◆ Data
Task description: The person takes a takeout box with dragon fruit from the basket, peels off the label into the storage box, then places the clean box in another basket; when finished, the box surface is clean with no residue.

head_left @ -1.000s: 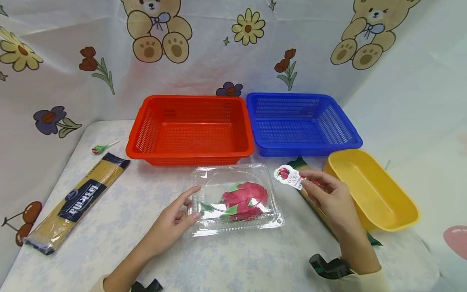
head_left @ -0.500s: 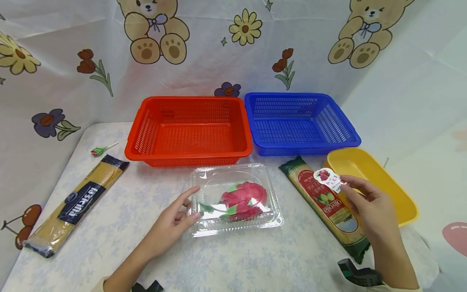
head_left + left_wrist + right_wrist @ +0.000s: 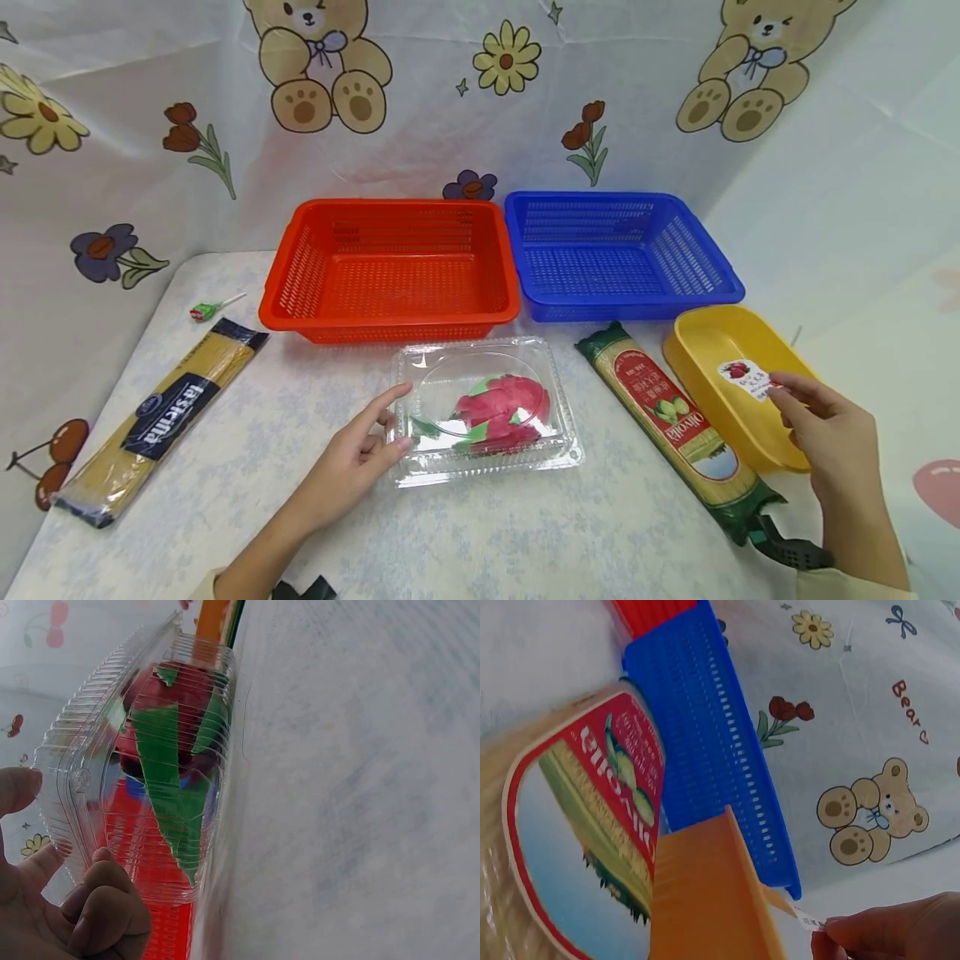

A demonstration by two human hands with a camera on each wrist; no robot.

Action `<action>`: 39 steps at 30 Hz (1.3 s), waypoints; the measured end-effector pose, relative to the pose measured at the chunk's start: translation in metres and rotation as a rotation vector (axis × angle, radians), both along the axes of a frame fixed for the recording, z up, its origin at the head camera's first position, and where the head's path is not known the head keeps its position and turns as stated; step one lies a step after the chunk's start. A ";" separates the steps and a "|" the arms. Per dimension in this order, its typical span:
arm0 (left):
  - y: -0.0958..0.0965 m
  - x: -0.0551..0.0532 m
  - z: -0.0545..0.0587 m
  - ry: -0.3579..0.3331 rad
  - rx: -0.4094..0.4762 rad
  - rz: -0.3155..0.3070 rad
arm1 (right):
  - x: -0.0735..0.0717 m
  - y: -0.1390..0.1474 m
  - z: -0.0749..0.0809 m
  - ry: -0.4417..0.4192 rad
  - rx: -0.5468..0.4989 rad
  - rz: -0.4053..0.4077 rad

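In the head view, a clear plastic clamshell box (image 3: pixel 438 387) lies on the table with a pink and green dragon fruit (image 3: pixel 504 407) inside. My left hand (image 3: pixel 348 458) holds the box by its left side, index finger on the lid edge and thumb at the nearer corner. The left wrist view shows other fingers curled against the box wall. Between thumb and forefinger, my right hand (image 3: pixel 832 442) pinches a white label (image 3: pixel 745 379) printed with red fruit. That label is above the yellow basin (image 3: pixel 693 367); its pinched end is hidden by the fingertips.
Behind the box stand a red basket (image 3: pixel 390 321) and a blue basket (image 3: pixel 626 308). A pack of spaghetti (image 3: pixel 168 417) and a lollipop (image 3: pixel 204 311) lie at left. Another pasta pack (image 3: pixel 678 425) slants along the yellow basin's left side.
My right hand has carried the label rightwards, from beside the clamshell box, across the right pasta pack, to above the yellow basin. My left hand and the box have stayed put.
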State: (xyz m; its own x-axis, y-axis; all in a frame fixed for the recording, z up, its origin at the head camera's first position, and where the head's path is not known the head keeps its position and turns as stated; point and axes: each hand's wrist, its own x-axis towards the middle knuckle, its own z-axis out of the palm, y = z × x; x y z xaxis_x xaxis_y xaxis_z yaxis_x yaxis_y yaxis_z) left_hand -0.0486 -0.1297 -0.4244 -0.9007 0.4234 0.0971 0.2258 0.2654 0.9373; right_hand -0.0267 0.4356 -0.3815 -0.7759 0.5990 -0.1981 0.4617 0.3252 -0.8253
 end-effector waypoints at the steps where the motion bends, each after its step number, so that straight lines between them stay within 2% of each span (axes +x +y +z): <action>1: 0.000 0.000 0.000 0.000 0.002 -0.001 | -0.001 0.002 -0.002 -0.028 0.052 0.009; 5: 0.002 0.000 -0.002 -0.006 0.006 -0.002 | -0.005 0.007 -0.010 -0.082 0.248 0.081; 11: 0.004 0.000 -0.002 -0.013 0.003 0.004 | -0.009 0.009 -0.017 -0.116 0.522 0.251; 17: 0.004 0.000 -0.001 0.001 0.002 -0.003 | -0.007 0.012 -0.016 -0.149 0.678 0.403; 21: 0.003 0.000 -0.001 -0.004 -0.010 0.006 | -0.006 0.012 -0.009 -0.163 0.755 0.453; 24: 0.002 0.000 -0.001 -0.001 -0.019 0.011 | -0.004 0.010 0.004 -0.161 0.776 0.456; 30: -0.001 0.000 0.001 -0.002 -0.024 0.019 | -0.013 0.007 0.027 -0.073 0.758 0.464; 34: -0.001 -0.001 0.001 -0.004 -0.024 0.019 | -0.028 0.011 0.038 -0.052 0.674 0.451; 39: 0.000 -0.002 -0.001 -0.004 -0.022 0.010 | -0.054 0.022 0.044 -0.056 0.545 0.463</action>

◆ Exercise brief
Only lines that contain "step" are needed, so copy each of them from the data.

◆ Reply
Action `<action>`: 39 steps at 30 Hz (1.3 s), waypoints; the measured end-effector pose, relative to the pose measured at the chunk's start: translation in metres and rotation as a rotation vector (axis × angle, radians), both along the axes of a frame fixed for the recording, z up, its origin at the head camera's first position, and where the head's path is not known the head keeps its position and turns as stated; step one lies a step after the chunk's start. A ";" separates the steps and a "|" the arms. Per dimension in this order, its typical span:
 end-effector waypoints at the steps where the motion bends, each after its step number, so that straight lines between them stay within 2% of each span (axes +x +y +z): <action>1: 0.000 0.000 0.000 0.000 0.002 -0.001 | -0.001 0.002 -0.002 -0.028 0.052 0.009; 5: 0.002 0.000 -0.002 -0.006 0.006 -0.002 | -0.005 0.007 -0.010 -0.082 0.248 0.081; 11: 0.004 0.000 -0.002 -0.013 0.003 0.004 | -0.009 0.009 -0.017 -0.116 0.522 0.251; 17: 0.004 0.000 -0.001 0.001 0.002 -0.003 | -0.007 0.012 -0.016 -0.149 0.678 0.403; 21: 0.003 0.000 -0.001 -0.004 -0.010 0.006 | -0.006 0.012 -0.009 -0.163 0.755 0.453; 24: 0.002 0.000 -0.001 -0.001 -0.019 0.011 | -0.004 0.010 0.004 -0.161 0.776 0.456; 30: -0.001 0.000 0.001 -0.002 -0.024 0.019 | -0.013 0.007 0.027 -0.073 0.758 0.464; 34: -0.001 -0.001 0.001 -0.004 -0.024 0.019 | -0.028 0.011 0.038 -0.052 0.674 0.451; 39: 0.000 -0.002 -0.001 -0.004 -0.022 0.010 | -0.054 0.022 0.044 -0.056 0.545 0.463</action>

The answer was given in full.